I would scan in all the text tables and then perform a good part of the translation work simply by the find-and-replace function of my Japanese textprocessor program, because much of the text table contents is of non-grammatical nature.
The grammatic sections i.e. the sentences I will translate manually (with the OCRed text assisting me in looking up vocabulary by "drag-and-drop" in the very useful "kanjikai" dictionaries) and then erase the OCR sentences succesively.
Life would be more easier for me if my OCR would read bad quality copies as good as I can.
Wolfgang


Geoff:
Thanks for your reply. I have sent the following message to Richard, perhaps you might be interested in. It is taken from a recent NIHONGO mailing list.
>From Sabolc@compuserve.com Wed Sep 17 19:17:17 1997
Date: Sun, 14 Sep 1997 10:07:05 -0400
From: Szabolcs Varga
To: "INTERNET:NIHONGO@UTKVM1.UTK.EDU"
Subject: Japanese OCR
Greg Dabelstein wrote:
> Does anyone know of any Japanese capable OCR software
> for either Japanese or English Win 95???
There is a multitude of them here in Japan (for Japanese Windows), their
price ranging from about $100 to $1300. I can only refer to my experiences
with one program called E.typist. (I got it with my HP ScanJet 4c scanner I
bought in Japan. I also tried Autotype which promptly died on my machine.
So much about TWAIN compatibility.) Nothing fancy, does the job fairly
well. I did have some problems with it so I set out for getting something
better, but I was told that basically all the Japanese OCR programs have
exactly the same problems, namely:
1. It does make a lot of mistakes, but not where we gaijin would expect.
It recognizes the difficult kanjis (OK, not the extremely old ones but all
of the JIS 2-suijun) for it uses a dictionary and there is a very limited
number of jukugo with very difficult kanji. So rest assured that it reads
"kikai", "yuuutsu" and the like.

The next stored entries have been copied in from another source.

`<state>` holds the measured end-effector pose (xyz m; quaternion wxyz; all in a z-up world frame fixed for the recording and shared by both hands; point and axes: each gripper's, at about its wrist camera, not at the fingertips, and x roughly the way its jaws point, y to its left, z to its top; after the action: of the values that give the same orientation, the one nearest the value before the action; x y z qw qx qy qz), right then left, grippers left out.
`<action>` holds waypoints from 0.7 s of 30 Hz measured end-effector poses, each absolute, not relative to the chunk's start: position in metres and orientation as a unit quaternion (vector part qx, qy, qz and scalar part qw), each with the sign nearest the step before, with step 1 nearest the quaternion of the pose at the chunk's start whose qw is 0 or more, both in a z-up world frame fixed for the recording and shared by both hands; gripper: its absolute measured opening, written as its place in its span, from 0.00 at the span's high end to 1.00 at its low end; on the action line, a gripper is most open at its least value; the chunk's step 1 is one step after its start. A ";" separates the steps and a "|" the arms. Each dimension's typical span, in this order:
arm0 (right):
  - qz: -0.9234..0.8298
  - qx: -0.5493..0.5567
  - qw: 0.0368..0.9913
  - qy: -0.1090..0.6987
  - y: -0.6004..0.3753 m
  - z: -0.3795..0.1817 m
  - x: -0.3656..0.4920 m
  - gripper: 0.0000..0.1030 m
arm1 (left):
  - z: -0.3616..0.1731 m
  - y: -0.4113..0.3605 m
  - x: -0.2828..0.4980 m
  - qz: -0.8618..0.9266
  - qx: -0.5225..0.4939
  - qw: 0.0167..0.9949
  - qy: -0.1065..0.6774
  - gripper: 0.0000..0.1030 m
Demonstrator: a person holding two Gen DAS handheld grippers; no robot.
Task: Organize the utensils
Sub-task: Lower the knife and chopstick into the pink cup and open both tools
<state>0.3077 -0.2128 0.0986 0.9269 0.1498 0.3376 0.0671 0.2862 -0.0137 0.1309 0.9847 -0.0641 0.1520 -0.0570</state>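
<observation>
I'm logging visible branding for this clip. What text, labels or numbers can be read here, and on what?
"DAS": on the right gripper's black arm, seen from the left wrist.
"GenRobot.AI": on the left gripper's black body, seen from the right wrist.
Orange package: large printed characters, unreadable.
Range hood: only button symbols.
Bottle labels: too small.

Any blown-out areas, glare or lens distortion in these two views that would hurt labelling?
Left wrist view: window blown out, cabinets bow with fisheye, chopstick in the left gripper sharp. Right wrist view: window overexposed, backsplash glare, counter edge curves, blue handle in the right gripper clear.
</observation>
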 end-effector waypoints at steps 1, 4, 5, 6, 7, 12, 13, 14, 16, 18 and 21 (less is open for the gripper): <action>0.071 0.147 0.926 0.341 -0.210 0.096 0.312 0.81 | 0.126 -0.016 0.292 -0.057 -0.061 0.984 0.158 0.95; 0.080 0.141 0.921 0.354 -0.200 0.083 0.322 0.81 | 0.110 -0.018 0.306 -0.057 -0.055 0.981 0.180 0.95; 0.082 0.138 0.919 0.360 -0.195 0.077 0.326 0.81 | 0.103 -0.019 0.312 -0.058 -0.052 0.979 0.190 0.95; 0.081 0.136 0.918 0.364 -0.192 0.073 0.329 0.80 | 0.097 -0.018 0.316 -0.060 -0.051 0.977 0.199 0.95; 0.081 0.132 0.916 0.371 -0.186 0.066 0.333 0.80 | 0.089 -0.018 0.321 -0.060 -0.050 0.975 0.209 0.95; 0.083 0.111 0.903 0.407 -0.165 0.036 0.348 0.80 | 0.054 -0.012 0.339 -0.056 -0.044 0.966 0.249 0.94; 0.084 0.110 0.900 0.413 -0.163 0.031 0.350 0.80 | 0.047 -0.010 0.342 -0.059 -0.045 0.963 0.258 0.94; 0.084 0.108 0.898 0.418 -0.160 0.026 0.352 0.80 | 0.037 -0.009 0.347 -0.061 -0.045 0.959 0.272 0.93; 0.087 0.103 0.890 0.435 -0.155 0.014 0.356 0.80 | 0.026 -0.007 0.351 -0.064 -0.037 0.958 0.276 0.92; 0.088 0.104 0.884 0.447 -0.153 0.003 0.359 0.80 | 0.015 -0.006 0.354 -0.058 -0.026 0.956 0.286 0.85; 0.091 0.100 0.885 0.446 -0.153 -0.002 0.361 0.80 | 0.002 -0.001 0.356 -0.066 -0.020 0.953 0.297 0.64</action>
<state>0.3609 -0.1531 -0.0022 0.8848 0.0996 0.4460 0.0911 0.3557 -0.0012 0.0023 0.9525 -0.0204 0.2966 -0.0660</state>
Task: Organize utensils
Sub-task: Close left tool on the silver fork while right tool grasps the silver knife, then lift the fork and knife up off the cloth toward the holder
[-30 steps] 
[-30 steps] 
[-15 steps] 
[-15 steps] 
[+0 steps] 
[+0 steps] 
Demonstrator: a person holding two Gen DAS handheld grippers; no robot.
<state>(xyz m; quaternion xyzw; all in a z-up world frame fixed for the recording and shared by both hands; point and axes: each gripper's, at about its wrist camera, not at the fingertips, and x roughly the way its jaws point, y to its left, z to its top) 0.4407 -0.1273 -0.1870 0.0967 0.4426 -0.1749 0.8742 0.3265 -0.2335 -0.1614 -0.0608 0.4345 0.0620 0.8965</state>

But apparently it has a lot of problems
making the distinction between the small and big "ya", "yu" and "yo", and
especially with the voiced kana. It has to be a very neat printout to be
able to have all the "daku-on" recognized.
2. It kicks the bucket with furigana (and texts with all kinds of sizes).
Apparently it messes up something in its "genkoo yoshi"-like mind. I hope
there are already better ones.
I personally think that yes, it is faster to scan in and OCR a Japanese
text than to type it in, but it is significantly slower than to do the
same with English. To start with, the OCR process itself is a lot slower,
in my case (Pentium 100) about 100 char/sec, and then of course
proofreading is more difficult. To give an idea: I am still below the
Nooryoku Shiken Level 1 and I tried to scan in a few pages from "Chijin no
ai" by Tanizaki Jun'ichiro, from an ugly second-hand paperback edition.
There are about 5 mistook characters in every hundred so -- for me --
proofreading one page takes about 20-30 minutes. I had a lot better
results with better quality texts but still I managed a few times to make
a fool of myself when making a presentation and the material I prepared
(in haste, with OCR) included some tiny mistakes (like one dot missing,
but a completely stupid word). Proofreading seems to be an ugly job.
HTH.
Szabolcs Varga
-=-=-=-=-=-=-=-=-=-=-=-=-=-=-=-=-=-=-=-=-=-=-=-=-=-=-=-=-=-=
Paul Naitoh 12-Oct-1997, @ 12:50:18 PDT
Internet e-mail pnaitoh@electriciti.com
Using Windows NavCIS PRO 1.77
-=-=-=-=-=-=-=-=-=-=-=-=-=-=-=-=-=-=-=-=-=-=-=-=-=-=-=-=-=-=

Date: Mon, 3 Nov 1997 07:17:10 -0500
From: Szabolcs Varga
Subject: Re: OCR & Translation Software.
Sender: Szabolcs Varga
To: Geoff Cowie

Greetinx,

> Is it possible to get software that performs machine translation
> of Japanese texts?
> Yes. See Neocor, & Dragon Writer, etc.
I would rather recommend either Logovista E/J (and J/E), Atlas from Fujitsu
or Pensee from OKI. They run under Japanese OS only, though.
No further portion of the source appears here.